:: Work instructions ::
Could you please retype all of the data below exactly?

------------------------------------

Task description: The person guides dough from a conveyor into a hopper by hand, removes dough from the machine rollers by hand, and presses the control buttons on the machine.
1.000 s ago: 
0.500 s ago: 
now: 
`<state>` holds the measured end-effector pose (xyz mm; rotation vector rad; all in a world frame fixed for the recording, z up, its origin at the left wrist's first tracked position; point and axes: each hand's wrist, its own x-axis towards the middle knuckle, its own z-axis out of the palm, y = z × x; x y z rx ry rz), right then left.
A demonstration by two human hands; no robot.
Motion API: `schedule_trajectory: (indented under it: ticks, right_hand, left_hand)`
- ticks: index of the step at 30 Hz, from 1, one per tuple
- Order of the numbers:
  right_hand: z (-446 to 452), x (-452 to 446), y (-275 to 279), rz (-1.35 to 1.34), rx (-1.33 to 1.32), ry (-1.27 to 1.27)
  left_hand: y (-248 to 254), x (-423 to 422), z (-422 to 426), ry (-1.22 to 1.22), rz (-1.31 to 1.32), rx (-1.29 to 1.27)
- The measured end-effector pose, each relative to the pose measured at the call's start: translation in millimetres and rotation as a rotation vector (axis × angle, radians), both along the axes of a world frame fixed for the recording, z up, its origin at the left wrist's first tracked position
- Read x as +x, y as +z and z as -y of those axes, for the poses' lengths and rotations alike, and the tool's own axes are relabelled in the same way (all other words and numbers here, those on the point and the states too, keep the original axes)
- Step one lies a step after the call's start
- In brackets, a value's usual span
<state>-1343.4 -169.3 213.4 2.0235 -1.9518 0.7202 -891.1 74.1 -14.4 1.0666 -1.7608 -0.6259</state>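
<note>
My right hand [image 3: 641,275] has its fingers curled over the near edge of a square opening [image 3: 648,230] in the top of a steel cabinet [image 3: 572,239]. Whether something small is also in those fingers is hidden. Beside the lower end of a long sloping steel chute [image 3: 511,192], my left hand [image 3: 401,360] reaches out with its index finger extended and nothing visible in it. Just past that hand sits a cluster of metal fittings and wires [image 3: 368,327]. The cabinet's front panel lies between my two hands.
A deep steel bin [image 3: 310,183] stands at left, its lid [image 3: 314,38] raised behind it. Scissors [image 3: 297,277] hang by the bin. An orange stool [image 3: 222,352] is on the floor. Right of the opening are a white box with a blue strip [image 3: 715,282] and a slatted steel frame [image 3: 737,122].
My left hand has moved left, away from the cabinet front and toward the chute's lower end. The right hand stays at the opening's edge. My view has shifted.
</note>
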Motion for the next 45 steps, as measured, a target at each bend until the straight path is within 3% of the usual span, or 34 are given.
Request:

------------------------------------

:: Answer to this exercise ::
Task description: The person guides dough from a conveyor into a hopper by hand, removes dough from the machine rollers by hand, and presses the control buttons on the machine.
1.000 s ago: 
0.500 s ago: 
now: 
`<state>` holds the measured end-effector pose (xyz mm; rotation vector rad; all in a world frame fixed for the recording, z up, its origin at the left wrist's first tracked position; point and axes: each hand's wrist, its own x-axis towards the middle knuckle, its own z-axis out of the palm, y = z × x; x y z rx ry rz), right then left.
A demonstration by two human hands; no robot.
Motion API: `schedule_trajectory: (indented under it: ticks, right_hand, left_hand)`
- ticks: index of the step at 30 Hz, from 1, one per tuple
- Order of the numbers:
  right_hand: z (-446 to 452), x (-452 to 446), y (-275 to 279), rz (-1.35 to 1.34), rx (-1.33 to 1.32), ry (-1.27 to 1.27)
  left_hand: y (-248 to 254), x (-423 to 422), z (-422 to 426), ry (-1.22 to 1.22), rz (-1.31 to 1.32), rx (-1.29 to 1.27)
- The measured end-effector pose, each relative to the pose measured at the call's start: translation in millimetres and rotation as a rotation vector (axis × angle, radians), both along the axes of a world frame fixed for the recording, z up, its origin at the left wrist's first tracked position
- Read x as +x, y as +z and z as -y of those axes, for the poses' lengths and rotations alike, and the tool's own axes are relabelled in the same way (all other words and numbers here, those on the point and the states too, keep the original axes)
- Step one lies a step after the call's start
- In brackets, a value's usual span
<state>-1343.4 -169.3 213.4 2.0235 -1.9518 0.7202 -891.1 74.1 -14.4 1.0666 -1.7608 -0.6259</state>
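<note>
My right hand [image 3: 641,275] has its fingers curled over the near edge of a square opening [image 3: 648,230] in the top of a steel cabinet [image 3: 572,239]. Whether something small is also in those fingers is hidden. Beside the lower end of a long sloping steel chute [image 3: 511,192], my left hand [image 3: 401,360] reaches out with its index finger extended and nothing visible in it. Just past that hand sits a cluster of metal fittings and wires [image 3: 368,327]. The cabinet's front panel lies between my two hands.
A deep steel bin [image 3: 310,183] stands at left, its lid [image 3: 314,38] raised behind it. Scissors [image 3: 297,277] hang by the bin. An orange stool [image 3: 222,352] is on the floor. Right of the opening are a white box with a blue strip [image 3: 715,282] and a slatted steel frame [image 3: 737,122].
My left hand has moved left, away from the cabinet front and toward the chute's lower end. The right hand stays at the opening's edge. My view has shifted.
</note>
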Motion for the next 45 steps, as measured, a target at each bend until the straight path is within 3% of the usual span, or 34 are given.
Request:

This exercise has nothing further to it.